Aim of the exercise:
Exactly reproduce the data from its first line through the line with "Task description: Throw", leaving out every line after it.

++++

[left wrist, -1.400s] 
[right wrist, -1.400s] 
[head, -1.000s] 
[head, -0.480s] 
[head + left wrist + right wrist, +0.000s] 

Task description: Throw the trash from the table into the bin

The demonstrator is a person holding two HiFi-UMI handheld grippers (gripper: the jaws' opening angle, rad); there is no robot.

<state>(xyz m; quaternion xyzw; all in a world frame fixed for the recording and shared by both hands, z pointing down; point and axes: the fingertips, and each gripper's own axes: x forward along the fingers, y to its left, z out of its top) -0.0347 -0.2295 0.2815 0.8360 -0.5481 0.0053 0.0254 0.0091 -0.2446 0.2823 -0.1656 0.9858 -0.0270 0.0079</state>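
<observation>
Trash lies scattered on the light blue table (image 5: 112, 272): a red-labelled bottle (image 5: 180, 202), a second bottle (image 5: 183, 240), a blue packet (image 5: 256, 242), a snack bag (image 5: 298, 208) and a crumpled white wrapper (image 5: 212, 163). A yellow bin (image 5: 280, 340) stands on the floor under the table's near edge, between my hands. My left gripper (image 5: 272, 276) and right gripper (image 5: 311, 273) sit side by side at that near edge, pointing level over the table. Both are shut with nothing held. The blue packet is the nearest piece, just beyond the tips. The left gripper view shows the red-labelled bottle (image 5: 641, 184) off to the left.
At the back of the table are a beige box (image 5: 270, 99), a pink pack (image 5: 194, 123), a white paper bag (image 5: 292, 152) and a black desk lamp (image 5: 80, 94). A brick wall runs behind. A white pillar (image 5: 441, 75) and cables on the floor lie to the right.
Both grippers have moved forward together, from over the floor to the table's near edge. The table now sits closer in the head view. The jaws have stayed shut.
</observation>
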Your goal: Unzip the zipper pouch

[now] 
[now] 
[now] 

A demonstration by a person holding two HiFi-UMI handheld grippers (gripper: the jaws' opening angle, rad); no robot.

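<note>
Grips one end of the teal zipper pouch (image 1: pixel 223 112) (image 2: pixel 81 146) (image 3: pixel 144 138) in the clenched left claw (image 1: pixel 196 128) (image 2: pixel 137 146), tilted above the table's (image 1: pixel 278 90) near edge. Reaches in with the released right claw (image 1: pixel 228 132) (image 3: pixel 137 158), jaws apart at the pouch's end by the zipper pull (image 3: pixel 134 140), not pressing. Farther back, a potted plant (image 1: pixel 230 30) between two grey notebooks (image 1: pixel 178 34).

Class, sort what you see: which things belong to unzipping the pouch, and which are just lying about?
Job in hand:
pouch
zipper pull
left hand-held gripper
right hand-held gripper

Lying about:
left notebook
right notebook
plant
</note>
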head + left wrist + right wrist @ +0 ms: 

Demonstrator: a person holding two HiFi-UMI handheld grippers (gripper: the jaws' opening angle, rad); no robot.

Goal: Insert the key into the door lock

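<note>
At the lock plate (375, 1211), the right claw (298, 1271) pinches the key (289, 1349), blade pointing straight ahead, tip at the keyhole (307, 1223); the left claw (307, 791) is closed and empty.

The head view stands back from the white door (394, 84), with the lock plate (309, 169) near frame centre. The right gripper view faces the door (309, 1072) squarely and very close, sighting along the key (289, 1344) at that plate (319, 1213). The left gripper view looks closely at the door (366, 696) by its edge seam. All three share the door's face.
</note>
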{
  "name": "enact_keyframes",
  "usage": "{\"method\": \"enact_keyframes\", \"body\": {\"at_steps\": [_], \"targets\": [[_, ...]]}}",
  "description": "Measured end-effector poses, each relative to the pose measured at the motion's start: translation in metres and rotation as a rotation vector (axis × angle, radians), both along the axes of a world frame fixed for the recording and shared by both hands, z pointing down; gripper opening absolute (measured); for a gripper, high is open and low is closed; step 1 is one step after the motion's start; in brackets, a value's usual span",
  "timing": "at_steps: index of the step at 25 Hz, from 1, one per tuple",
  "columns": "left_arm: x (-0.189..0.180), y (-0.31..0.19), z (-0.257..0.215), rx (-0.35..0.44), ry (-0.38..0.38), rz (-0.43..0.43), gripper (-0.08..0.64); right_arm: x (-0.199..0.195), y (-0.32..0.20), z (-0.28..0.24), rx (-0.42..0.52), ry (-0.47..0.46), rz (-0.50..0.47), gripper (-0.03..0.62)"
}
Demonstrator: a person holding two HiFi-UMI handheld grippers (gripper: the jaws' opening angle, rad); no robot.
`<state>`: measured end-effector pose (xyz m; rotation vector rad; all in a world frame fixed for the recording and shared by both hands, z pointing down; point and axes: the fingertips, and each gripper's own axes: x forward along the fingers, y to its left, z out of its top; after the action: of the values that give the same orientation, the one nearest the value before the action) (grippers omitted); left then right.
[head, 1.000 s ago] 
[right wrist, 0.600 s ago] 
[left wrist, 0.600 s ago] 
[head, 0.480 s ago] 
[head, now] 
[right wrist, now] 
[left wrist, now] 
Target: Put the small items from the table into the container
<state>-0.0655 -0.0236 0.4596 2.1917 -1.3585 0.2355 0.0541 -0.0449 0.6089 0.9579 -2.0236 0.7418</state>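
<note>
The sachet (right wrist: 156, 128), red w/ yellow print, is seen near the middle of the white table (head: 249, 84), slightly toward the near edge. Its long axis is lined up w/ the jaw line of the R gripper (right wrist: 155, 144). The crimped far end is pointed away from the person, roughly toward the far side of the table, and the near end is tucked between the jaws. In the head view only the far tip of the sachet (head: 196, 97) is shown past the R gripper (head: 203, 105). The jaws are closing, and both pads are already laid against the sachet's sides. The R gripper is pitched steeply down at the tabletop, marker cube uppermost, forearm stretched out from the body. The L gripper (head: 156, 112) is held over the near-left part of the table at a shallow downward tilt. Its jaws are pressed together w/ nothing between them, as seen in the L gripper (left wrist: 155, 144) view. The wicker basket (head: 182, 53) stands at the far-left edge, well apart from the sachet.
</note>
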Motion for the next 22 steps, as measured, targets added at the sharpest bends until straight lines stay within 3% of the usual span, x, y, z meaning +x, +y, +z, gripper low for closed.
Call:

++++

Answer section:
[left wrist, -1.400s] 
[right wrist, -1.400s] 
[head, -1.000s] 
[head, -0.480s] 
[head + left wrist + right wrist, +0.000s] 

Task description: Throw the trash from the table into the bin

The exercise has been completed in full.